Pero Beckett tenía mucho de narrador, mucho más que sus desventurados sucesores del grupo Tel Quel, y, al igual que ese otro puro que fue Thomas Bernhard, contó más historias de lo que él pretendía, sobre todo en las grandes novelas de los años cuarenta y cincuenta.A partir de ahí, la depuración de lo puro le condujo prácticamente a la mudez. Y su rareza de siempre se acentuó hasta extremos tan honrosos como irrepetibles. Porque la ejemplaridad de Beckett se limita a la ética -un escritor que jamás aceptaba componendas, y que, sin renunciar al Nobel, ni siquiera fue a recibirlo por evitarse el circo sueco-: difícilmente tendrá seguidores en estos momentos en los que a la vieja impureza de siempre tras haber pasado por ese purgatorio vanguardista que le permitió tomar conciencia de su sustrato lingüístico.

Por otro lado, el propio Beckett se tomaba a sí mismo mucho menos en serio de lo que solían hacerlo sus exégetas, y así eligió nada menos que a Buster Keaton el día en que tuvo que buscar a un actor para encarnar a sus personajes. Eso fue lo que ocurrió en Film, única incursión becketiana en el mundo del cine. Libre de la austeridad verbal que le caracterizaba, Beckett se mostró allí no sólo bienhumorado sino también franco y abiertamente humorista e infantilmente enamorado del Slapstick.

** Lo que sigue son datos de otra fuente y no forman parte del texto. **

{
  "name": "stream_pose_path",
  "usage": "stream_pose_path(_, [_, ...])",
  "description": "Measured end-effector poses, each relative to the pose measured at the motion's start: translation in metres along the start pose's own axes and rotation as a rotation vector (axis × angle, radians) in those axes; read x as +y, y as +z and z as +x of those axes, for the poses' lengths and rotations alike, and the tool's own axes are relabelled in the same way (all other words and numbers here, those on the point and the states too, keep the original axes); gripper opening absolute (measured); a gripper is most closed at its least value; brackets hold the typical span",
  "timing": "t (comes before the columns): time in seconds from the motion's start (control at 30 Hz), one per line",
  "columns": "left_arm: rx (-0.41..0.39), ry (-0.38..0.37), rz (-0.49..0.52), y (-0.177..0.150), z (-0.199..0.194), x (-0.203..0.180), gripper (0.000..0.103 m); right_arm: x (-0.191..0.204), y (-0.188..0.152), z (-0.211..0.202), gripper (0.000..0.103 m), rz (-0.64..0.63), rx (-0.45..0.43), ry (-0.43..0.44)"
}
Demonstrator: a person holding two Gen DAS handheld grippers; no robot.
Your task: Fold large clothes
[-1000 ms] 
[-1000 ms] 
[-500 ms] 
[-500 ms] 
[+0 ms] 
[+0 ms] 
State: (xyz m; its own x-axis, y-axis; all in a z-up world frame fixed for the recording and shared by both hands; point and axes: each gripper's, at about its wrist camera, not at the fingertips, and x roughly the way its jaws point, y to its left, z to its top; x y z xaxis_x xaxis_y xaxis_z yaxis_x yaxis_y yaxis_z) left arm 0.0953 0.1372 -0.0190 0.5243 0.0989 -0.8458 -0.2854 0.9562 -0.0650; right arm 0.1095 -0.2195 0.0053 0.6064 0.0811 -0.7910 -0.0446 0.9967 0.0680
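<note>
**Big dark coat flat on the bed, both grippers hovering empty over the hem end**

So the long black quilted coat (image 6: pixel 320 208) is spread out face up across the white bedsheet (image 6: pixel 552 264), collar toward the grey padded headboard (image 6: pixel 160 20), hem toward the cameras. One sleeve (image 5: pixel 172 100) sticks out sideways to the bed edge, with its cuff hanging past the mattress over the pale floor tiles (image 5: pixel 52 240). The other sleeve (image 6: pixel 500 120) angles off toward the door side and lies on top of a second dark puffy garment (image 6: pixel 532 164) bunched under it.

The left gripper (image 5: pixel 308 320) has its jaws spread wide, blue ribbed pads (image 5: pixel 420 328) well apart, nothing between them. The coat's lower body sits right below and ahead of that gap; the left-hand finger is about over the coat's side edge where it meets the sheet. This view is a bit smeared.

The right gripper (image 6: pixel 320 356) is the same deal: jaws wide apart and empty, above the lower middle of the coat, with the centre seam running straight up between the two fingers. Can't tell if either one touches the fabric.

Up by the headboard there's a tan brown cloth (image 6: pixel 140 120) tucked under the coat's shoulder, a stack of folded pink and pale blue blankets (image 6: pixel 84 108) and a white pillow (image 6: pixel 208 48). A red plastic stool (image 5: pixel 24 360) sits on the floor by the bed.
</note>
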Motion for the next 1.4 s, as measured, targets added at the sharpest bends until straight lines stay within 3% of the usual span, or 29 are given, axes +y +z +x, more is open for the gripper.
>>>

Yo al menos prefiero las versiones cómicas de sus obras de teatro que esas otras en las que la severidad alcanzaba grados de engolamiento que traicionaban el espíritu del autor. Del mismo modo, he comprobado a menudo que se podían leer sus mejores novelas, e incluso algunos de sus últimos textos, en clave de humor, y que aquello continuaba siendo tan Beckett como siempre. Al fin y al cabo, aquel enhiesto caballero del metro de París adornaba su testa con un puñado de pelos hieráticos que, más que en ninguna otra cosa, hacían pensar en la cresta ridícula de una gallinácea.